While I was there, Roger S. Payne came to give a lecture-demonstration and play his recent recordings of whale music. I, like everyone else, found it very beautiful. What struck me more than the sounds, however, was the ability of whales within a species to communicate with one another over tremendously long distances, across ocean basins in some instances. They do this by echoing their sounds within a specific temperature layer in the sea so that the sound doesn’t get absorbed into the bottom of the ocean or dissipated out through the surface. I was very impressed by that. So instead of imitating the sounds of the whales, or using Payne’s recordings, I imitated the feature that struck me strongest, their amazing long-distance sound-sending ability (Lucier, 1995: 112).

Lucier transforms this “long-distance sound-sending ability” into a musical performance that can be set up to travel through almost any medium, linking different acoustic spaces by relays of microphone-amplifier-loudspeaker, accumulating the subtle differences of a sound that is passed through them.
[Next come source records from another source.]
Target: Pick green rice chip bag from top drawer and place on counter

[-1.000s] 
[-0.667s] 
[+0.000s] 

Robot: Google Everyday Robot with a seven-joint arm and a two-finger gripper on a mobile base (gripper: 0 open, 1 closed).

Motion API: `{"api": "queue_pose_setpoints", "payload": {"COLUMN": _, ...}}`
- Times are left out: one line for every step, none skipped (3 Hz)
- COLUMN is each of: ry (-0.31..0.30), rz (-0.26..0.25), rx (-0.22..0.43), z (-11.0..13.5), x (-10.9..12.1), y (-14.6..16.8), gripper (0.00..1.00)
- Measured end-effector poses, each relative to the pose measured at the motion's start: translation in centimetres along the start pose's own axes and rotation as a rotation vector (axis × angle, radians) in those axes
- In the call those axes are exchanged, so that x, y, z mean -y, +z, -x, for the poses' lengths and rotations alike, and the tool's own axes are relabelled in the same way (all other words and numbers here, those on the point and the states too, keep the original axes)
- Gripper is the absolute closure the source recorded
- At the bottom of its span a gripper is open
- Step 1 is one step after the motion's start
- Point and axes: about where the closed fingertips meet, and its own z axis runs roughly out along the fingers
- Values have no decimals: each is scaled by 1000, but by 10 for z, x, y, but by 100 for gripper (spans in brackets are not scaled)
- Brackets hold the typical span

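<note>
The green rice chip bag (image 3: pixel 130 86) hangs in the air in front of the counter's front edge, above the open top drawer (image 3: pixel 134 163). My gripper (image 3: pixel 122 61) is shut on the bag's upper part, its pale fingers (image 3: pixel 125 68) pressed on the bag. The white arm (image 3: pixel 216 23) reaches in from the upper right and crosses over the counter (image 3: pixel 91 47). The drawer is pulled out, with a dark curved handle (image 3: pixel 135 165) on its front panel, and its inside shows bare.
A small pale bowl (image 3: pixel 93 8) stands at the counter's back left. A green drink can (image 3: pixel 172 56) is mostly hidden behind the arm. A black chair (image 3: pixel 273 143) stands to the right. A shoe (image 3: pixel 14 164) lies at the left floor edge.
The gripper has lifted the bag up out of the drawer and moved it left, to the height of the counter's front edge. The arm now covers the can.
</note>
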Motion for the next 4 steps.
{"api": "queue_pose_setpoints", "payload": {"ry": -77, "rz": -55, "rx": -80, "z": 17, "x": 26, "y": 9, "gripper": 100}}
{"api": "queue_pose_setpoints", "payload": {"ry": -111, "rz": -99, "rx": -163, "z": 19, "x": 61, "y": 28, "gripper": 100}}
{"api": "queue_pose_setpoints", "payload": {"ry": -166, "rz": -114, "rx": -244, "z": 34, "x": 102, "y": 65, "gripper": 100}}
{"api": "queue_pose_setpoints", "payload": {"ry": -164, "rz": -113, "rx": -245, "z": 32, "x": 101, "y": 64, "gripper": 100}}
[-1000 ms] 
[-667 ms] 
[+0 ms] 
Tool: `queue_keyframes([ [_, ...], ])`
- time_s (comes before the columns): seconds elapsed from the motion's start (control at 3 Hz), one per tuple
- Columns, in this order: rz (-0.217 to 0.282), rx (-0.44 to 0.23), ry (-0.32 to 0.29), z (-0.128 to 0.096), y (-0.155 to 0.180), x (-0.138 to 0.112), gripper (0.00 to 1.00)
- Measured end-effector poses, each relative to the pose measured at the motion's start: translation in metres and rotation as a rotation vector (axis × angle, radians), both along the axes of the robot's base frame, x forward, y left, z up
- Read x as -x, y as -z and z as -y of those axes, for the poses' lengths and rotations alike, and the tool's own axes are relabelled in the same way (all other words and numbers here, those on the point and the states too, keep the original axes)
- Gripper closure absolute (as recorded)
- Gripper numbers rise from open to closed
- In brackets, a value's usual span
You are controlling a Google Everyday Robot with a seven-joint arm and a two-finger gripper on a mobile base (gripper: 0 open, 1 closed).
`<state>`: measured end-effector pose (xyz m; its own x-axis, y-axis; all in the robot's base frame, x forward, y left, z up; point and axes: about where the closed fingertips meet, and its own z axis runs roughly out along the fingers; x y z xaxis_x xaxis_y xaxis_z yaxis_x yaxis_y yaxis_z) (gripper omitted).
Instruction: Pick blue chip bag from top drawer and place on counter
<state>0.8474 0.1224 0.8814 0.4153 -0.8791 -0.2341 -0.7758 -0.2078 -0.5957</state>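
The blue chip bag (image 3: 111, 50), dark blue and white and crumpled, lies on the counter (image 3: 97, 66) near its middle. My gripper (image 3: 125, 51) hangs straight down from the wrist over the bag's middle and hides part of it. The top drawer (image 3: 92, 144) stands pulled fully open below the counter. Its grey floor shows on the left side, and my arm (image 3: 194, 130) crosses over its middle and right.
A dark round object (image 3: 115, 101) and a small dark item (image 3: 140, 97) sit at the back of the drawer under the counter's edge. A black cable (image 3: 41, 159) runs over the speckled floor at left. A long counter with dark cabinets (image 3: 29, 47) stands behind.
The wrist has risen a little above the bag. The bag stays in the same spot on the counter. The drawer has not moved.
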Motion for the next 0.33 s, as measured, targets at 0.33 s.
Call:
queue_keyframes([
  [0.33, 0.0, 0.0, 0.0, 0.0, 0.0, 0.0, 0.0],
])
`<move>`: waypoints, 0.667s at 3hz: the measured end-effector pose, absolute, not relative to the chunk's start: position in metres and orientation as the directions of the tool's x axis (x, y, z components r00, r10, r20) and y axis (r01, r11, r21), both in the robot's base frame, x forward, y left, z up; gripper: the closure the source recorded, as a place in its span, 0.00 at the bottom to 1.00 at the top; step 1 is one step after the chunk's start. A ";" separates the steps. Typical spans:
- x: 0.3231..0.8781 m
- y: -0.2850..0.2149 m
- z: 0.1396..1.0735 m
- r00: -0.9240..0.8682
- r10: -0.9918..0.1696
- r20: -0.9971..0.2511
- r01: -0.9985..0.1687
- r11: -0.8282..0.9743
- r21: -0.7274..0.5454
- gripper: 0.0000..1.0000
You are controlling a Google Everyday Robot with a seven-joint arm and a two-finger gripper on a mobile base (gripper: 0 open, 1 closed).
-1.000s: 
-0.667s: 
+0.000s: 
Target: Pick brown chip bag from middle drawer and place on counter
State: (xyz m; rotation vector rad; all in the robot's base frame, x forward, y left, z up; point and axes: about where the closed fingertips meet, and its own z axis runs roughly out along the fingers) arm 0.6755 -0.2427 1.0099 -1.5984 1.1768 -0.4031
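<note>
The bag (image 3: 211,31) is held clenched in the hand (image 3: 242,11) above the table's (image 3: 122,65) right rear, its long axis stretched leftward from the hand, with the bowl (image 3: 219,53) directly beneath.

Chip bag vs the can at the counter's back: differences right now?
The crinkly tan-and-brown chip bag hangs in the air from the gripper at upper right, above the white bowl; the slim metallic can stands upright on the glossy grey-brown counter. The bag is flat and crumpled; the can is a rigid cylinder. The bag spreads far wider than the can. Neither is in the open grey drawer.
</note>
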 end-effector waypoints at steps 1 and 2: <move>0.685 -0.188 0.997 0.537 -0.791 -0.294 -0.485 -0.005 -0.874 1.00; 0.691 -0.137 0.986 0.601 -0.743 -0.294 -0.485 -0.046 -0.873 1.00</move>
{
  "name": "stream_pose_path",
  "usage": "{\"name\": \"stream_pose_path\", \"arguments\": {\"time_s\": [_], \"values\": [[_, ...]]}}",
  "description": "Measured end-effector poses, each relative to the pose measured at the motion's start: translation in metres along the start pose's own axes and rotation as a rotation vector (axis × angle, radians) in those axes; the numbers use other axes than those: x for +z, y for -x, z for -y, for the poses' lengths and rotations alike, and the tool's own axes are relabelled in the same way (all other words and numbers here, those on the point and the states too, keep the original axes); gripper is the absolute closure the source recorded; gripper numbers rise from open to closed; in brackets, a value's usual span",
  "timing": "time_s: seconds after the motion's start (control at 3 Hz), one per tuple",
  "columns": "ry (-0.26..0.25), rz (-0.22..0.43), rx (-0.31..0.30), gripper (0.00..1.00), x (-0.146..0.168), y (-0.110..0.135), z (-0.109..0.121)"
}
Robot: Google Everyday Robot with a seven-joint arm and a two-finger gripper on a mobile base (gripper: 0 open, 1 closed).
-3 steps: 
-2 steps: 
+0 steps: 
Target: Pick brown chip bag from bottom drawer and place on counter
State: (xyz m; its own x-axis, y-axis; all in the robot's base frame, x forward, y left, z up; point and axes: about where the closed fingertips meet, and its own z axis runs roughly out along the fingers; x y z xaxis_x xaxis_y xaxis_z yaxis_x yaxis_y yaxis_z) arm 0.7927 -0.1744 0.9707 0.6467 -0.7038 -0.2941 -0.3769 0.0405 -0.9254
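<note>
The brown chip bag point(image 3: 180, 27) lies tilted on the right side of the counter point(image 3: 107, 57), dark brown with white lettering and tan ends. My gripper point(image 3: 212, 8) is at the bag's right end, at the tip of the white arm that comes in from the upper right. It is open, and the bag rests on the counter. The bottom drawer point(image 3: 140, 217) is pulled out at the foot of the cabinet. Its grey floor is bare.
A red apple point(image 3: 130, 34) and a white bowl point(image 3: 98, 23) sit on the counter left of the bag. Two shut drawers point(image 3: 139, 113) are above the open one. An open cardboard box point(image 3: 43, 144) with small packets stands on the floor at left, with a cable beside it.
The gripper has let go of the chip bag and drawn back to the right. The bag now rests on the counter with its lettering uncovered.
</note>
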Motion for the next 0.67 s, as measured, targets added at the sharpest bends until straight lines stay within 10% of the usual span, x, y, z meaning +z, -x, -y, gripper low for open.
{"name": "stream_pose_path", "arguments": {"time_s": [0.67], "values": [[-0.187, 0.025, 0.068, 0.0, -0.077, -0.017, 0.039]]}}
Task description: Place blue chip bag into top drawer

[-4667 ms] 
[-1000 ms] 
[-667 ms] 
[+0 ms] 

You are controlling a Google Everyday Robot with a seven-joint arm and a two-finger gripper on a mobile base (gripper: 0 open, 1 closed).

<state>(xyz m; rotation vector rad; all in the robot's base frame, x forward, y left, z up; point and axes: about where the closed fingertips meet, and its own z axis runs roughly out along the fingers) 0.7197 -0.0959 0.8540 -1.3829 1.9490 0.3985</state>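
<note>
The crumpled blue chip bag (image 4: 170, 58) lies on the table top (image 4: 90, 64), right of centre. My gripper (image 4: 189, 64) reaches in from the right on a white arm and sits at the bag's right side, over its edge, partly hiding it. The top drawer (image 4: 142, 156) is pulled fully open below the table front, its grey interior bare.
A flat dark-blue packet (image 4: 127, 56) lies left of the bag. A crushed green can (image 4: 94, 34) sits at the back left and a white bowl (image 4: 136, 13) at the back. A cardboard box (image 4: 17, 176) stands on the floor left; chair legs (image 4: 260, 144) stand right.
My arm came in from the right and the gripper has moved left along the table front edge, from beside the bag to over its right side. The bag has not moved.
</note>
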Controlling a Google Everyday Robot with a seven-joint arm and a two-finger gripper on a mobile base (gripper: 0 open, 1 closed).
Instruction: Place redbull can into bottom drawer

Quasimodo the Great Lover is the last in a series of four works “which explored the acoustic characteristics of natural and architectural spaces” (Lucier, 1995: 428). The other three works included Chambers (1968) for resonant objects as portable environments, Vespers (1968) exploring spaces using echolocation devices inspired by bats, and I am Sitting In A Room (1970) based on a spoken text that is re-recorded and played back within the same space over and over again. The specific task of Quasimodo is to send a sound over a very long distance by building a system out of a signal, a medium and a receiver.  Multiplied over on itself such a system becomes a way to send the sound further than the limits of the medium allow, like a chain or relay. But in the process the sound collects artefacts or discrepancies from the system itself. I am Sitting In A Room and Quasimodo the Great Lover are both systems that explore how the accumulation of sound in loops can bring out the inherent sonic qualities of acoustic spaces. In a kind of mirror of each other, the first explores the resonant properties of a single space as activated and transformed by a voice, playback and recording loop, the second by using a repetitive process to string spaces together into an elongated form of transmission. One system is a closed loop feeding back on itself, the other moves in a forward direction. Quasimodo was inspired by the ability of the humpback whale to make sound that is heard hundreds of miles away from its source, using the temperature layer in the oceans that allows the least diffraction of the sound wave, and the most suitable frequency and amplitude levels to derive the greatest effect from the medium. Thinking beyond the medium of water, however, Lucier extends the possibilities for using different media dedicating the score “for any person who wishes to send sounds over long distances through air, water, ice, metal, stone, or any other sound-carrying medium, using the sounds to capture and carry to listeners far away the acoustic characteristics of the environments through which they travel” (Lucier, 1995: 318).

The system of Quasimodo consists of a chain of microphones and loudspeakers that passes from the first space where the sound begins, through adjacent spaces to the final performance space. In each space the loudspeaker and microphone are placed as far as possible from each other. Playing the starting sound activates the acoustics of the particular space, which is recorded by the microphone. This accumulated sound is passed to the next space by means of an audio cable where it is reproduced on the next loudspeaker. The adjacent space is likely to have totally different acoustics properties. In this way the sound of one space becomes the input for the following resonating sound space. This relay system can continue over any distance and through any number of spaces, collecting a sound that is transformed by each acoustic space it travels through. The end result, at the final location of the chain, is an accumulative sound based on transfer over distance by means of alternating transduction of sound from electronic signal to sound waves transmitted through a medium such as air, water or stone.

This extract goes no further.